Moments of comfortable silence passed and Crowley’s hand snuck back up to convince a flake of dry skin to fall away under the assault of his thumbnail. Then Aziraphale paused before the bookshelf that, to Crowley’s eye, looked just as messy as it had when he’d started, and the atmosphere shifted. Crowley could sense the approach of a serious conversation like a train bearing down on him, and braced himself. They hadn’t had many of those since the world didn’t end, both of them (ostensibly, at least) pretending they were doing just fine after the fabric of their respective universes was jerked out from under their feet. Crowley had hoped, like the magician’s trick, things would happen so quickly everything settled immediately after. No aftershocks, no rattling dishware.

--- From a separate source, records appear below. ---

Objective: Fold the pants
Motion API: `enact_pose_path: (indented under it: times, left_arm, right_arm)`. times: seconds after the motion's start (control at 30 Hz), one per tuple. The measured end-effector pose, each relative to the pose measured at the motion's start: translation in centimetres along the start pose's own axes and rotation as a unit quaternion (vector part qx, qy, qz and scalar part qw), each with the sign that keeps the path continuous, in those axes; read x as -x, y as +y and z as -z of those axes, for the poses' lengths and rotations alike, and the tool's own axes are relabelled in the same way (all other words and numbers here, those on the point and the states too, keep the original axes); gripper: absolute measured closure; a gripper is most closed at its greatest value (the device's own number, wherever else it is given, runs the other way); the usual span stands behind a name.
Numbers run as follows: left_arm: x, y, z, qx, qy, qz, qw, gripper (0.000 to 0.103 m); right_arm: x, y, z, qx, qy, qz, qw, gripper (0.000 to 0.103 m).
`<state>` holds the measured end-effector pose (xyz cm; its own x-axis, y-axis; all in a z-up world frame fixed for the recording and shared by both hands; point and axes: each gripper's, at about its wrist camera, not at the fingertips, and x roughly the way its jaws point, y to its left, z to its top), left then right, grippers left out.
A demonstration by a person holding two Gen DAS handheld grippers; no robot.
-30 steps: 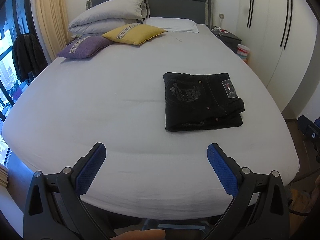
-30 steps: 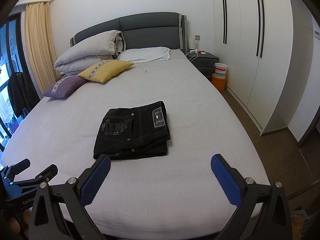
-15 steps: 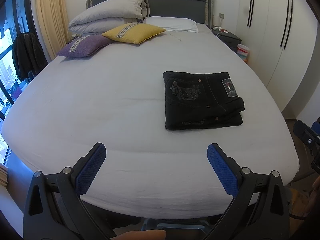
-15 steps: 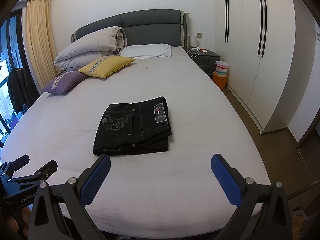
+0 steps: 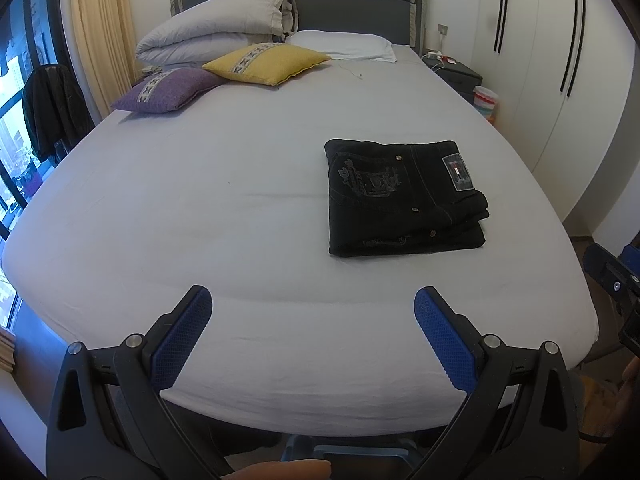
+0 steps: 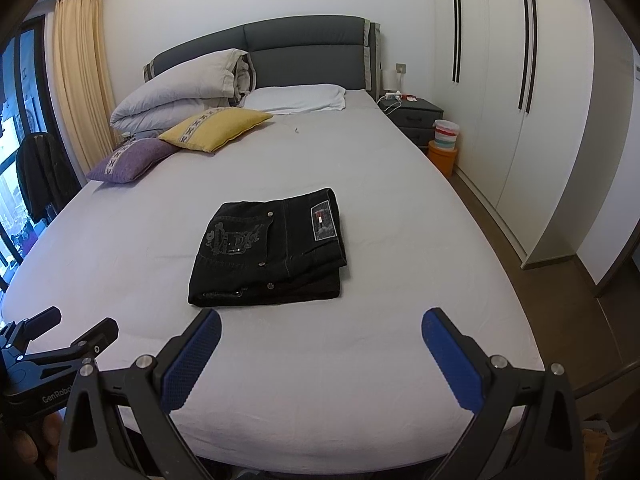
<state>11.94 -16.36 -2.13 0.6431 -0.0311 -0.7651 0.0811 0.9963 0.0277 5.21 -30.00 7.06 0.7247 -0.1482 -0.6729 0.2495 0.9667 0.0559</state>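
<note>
Black pants lie folded in a neat rectangle on the white bed, right of the middle, with a patch label on top. They also show in the right wrist view. My left gripper is open and empty, held back over the foot edge of the bed, well short of the pants. My right gripper is open and empty, also at the foot edge, just short of the pants. The left gripper also shows at the lower left of the right wrist view.
A yellow cushion, a purple cushion, a folded duvet and a white pillow lie at the headboard. A nightstand and stacked buckets stand right of the bed, beside white wardrobes.
Both grippers have drawn back a little and risen; the views shift slightly. The pants have not moved. Both grippers stay open.
</note>
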Motion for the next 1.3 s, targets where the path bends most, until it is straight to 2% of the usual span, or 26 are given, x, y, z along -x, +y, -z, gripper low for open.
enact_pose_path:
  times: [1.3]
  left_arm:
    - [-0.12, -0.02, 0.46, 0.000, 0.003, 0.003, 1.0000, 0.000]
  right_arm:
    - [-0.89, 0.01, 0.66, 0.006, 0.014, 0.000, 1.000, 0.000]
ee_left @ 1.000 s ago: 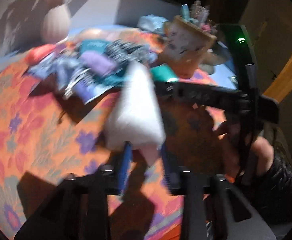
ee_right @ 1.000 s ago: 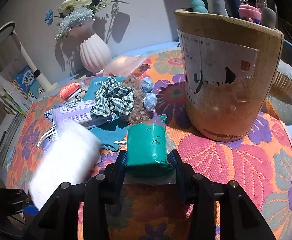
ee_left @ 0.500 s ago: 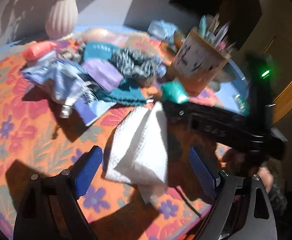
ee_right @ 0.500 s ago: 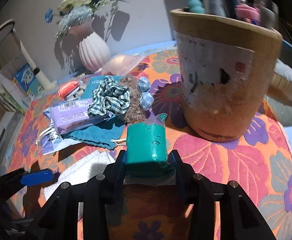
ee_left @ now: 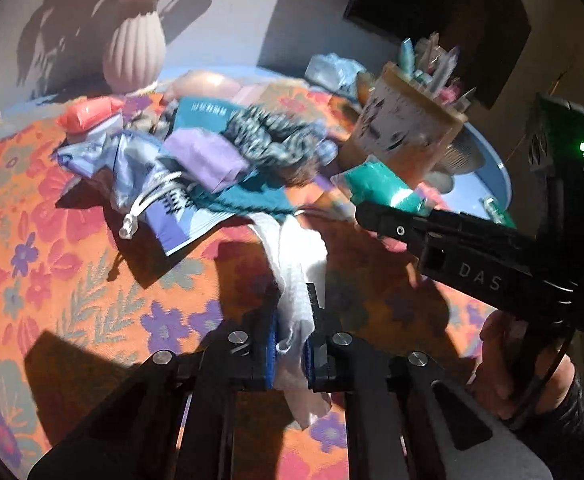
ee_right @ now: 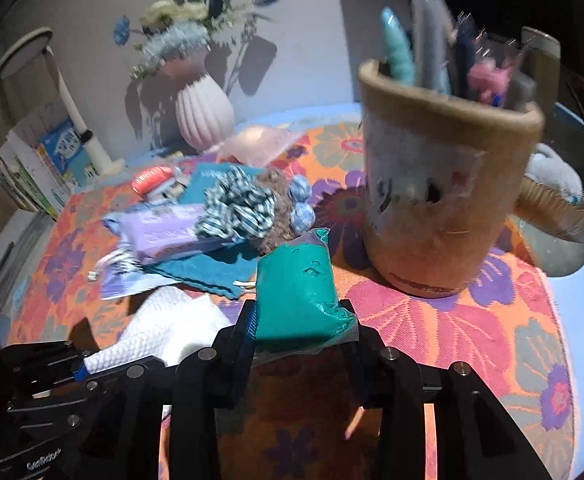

He hated cheap sleight-of-hand (_was_ that sleight-of-hand?) magic. It made people believe in the impossible.

“Why did you get it redone?”

It wasn’t a question Crowley had been expecting. “Get what redone?”

Aziraphale gestured vaguely at his face. “The tattoo. You said we don’t have sides anymore. So. Why bother? Why not--make it go away?” His voice was careful, halting, like he could sense unstable footing even though they’d never talked about Crowley’s little ink companion.

_You said we don’t have sides anymore._ He had, hadn’t he. He could lie and say he’d been trying to tempt Aziraphale to stay the night for some nefarious reason or another, but Aziraphale would probably just make a joke that Crowley wasn’t capable of tempting anymore. If Hell and Heaven stopped being...things, Crowley wouldn’t technically be a demon, and Aziraphale not technically an angel. He didn’t know which scared him more.

He couldn’t _not_ be a demon. Denouncing that would be like pretending the last six thousand years (plus change) hadn’t happened. Like admitting everything he’d done in that time--including the Fall--meant nothing. He couldn’t lose who he was. Not again.

Failing to ignore what felt like a great hollowness, in the aftermath of the buildup and climax of Armagedidn’t, Crowley traced a finger over the tattoo. Even if the lines weren’t raised, he’d memorized the shape of the coils centuries ago.

“I have an image to maintain, angel.”


End file.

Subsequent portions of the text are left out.